Tag Archives: gift

Three Little Birds

i took like 2 dozen photos of this little ornament I made for my mom and none of them came out very well, so I’m just posting this one with the caveat that it’s not a very good photograph. But I think it’s a pretty cute ornament.

Originally, I wanted to buy something like this, but I couldn’t find anything I liked well enough. Everything was either very ugly or very overpriced or both. And I’m not saying these are perfect, but I like them better than most of the things I saw in the stores, and I liked the price better as well.

The hummingbirds bodies are polymer clay, about an inch and a half long, and their beaks are wire. I found an old mother of pearl earring that looked kind of like a wing, and then threw in that purple bead for good measure. The designs are painted with acrylic paint. I found just enough of this red ribbon to hang this ornament, and then to tie a bow on the box that I put the ornament in.

I find that fascism is really crushing my creative spirit. It’s hard to take pleasure in making things anymore. It feels like work. There’s not a lot of joy left, but I also feel like if I don’t make things, then the fascists win.

My mom really liked her tiny birds.

A Collaborative Piece

50th

Happy Anniversary, Mom and Dad!

Our family’s present to Mom and Dad for their 50th wedding anniversary (it was on Christmas, but I’m just getting around to posting it now because the last 2 weeks have been crazy).

For my parents’ 40th anniversary, my sister presented them with a quilt made up of a squares decorated by pretty much everyone they knew or were related to, interspersed with family photos. She just reminded me that the project actually took 5 years from start to finish.

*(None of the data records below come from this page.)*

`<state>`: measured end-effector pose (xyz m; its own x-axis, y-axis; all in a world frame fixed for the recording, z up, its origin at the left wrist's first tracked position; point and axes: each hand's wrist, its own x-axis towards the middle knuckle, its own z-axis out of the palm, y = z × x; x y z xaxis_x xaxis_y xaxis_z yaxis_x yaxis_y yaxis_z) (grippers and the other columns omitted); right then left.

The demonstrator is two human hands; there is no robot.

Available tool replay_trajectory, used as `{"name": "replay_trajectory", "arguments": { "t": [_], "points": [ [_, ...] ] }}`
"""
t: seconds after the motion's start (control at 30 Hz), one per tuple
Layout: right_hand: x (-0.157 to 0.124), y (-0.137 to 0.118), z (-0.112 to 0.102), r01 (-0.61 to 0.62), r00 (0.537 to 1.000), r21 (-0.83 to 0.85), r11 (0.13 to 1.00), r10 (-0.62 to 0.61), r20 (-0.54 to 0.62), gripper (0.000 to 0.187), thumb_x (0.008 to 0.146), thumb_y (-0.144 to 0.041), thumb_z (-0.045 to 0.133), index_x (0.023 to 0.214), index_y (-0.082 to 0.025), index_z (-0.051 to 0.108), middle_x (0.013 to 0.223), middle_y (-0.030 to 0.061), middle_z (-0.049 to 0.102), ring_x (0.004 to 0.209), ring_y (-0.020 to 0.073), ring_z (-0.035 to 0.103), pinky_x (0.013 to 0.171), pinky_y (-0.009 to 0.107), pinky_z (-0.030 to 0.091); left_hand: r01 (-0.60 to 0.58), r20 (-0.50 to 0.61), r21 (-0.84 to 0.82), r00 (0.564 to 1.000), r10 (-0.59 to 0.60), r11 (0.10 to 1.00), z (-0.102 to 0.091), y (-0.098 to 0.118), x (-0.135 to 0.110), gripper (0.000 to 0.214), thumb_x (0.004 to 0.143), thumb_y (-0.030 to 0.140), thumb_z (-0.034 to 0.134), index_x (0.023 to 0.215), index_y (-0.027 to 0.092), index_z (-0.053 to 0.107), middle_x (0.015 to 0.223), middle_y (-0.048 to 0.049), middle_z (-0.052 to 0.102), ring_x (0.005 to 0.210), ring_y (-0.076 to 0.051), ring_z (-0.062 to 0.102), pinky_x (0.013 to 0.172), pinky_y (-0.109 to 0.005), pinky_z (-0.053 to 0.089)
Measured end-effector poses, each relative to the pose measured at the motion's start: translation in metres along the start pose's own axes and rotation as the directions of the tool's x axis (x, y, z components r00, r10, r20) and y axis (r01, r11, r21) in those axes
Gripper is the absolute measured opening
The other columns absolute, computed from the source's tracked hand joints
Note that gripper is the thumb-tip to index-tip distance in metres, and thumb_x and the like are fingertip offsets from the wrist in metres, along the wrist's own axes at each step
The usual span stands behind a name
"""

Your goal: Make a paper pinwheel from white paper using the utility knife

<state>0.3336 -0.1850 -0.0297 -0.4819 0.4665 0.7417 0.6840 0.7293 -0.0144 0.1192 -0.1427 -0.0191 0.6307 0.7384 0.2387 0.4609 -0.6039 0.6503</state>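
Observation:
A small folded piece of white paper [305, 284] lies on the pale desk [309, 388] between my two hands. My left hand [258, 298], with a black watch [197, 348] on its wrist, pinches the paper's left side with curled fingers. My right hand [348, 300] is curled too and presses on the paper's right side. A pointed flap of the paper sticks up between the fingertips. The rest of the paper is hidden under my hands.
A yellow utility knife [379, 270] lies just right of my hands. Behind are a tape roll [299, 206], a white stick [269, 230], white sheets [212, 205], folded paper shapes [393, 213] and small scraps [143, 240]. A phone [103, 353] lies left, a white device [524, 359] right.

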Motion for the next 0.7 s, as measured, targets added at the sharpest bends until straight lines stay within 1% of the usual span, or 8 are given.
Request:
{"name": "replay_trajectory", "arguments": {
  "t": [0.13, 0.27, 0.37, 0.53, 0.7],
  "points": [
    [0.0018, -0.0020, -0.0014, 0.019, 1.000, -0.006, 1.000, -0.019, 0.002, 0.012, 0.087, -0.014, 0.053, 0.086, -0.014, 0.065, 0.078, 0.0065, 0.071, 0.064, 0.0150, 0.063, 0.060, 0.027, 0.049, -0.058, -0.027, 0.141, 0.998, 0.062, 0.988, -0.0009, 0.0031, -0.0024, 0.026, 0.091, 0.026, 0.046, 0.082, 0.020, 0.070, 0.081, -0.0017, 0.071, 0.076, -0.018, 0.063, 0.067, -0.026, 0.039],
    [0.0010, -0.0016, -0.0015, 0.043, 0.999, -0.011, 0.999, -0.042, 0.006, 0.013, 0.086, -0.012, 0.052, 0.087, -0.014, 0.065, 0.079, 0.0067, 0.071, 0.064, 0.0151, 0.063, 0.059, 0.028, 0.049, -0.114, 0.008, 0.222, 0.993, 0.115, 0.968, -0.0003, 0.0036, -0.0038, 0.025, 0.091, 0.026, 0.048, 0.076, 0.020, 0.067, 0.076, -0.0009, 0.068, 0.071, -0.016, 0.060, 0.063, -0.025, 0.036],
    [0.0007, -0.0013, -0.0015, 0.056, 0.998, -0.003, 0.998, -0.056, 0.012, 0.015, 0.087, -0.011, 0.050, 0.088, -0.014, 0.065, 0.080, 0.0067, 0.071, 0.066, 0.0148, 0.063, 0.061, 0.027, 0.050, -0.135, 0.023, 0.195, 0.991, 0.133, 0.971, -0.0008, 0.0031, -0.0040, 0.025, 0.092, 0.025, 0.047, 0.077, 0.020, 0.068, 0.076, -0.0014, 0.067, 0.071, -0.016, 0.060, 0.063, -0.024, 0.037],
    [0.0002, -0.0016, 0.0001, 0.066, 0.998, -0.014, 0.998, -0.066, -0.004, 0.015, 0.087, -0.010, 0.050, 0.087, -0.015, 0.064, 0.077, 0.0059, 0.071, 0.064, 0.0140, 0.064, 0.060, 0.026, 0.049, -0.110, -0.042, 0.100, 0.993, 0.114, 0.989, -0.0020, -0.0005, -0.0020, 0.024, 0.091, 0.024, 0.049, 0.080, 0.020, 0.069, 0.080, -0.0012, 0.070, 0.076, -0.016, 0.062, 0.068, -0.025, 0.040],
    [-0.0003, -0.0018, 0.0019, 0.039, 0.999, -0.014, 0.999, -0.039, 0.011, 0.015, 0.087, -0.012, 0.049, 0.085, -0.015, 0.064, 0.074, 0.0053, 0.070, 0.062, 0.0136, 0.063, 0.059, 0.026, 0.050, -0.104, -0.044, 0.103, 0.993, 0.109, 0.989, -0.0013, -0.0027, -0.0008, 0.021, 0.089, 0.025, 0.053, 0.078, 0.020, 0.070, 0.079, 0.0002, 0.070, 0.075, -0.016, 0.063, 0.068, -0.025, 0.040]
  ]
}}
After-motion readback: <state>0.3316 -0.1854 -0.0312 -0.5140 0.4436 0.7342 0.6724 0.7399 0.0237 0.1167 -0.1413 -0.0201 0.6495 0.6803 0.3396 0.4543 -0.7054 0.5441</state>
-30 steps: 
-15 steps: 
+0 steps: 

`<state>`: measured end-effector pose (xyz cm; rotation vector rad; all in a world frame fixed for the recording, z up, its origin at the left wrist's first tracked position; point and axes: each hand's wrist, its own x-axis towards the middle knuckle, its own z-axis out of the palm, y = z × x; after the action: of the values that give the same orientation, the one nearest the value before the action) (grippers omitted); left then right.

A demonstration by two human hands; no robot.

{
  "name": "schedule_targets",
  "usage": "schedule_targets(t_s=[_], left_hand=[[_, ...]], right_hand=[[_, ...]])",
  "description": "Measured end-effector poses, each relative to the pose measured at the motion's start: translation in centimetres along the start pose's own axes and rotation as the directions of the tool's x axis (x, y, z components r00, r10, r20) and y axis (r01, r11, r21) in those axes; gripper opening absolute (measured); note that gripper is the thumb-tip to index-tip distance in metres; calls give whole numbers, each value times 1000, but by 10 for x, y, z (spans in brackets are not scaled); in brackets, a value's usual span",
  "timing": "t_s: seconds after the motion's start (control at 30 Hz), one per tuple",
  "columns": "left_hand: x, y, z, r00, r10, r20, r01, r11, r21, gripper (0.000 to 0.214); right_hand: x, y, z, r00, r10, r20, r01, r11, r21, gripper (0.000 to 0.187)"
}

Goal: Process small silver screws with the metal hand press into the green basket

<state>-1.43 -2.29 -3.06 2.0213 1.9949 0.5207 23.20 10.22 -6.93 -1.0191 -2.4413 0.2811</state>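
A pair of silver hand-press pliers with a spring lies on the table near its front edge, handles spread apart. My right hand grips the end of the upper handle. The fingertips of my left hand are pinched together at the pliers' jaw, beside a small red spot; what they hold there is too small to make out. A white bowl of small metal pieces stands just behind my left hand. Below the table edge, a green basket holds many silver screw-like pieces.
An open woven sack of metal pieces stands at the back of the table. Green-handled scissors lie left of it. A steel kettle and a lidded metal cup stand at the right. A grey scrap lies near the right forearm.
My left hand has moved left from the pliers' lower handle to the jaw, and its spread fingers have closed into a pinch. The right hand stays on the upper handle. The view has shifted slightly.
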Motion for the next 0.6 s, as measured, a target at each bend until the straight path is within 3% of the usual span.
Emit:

My sister-in-law had knitted a square that represented her being pregnant for the first time, but by the time my parents received the quilt, there were photos of my 2 nephews included.

So I had this idea that I wanted to do something like that—collaborative art, a group effort that would create something personally meaningful for my parents—but would not involve herding cats and would be completed in 6 months. I asked my sister for ideas, and this was the one she came up with. You just take a photograph, divide it into a grid, and assign each person 1 or more pieces. All the different art styles and media come together to create this cool gestalt art.

Amazingly, we managed get all the pieces completed and to the framers within the deadline (granted, The Man was still working on his an hour before I went to the framer) and nobody spoiled the surprise, even though a goodly portion of the people involved were small children.

This piece is based on a photograph I took of my parents in a local rose garden. The square I spend the most time on (the enlarged segment on the right side of the photo) is mostly fabric, but the hands are made of leather, and the zipper pull is a real one cut from a discarded pair of The Man’s jeans. I also did the blue sky piece that says “50.” That one is all tissue paper, using the same technique I do many of the little animal cards in: just torn paper and matte medium. I also did the flower bit, far left, second from the top, in crayon. My sister’s pieces are all gouache. Her husband did his part (third from the top, third from the left) all in wood and The Man did his (right side, second from top) in metal. Other materials include oil pastels, colored pencil, and acrylic. My brother-in-law facilitated the process by creating the individual black and white pieces for guidelines, and by cutting all the 6″x6″ squares so everything would fit together perfectly.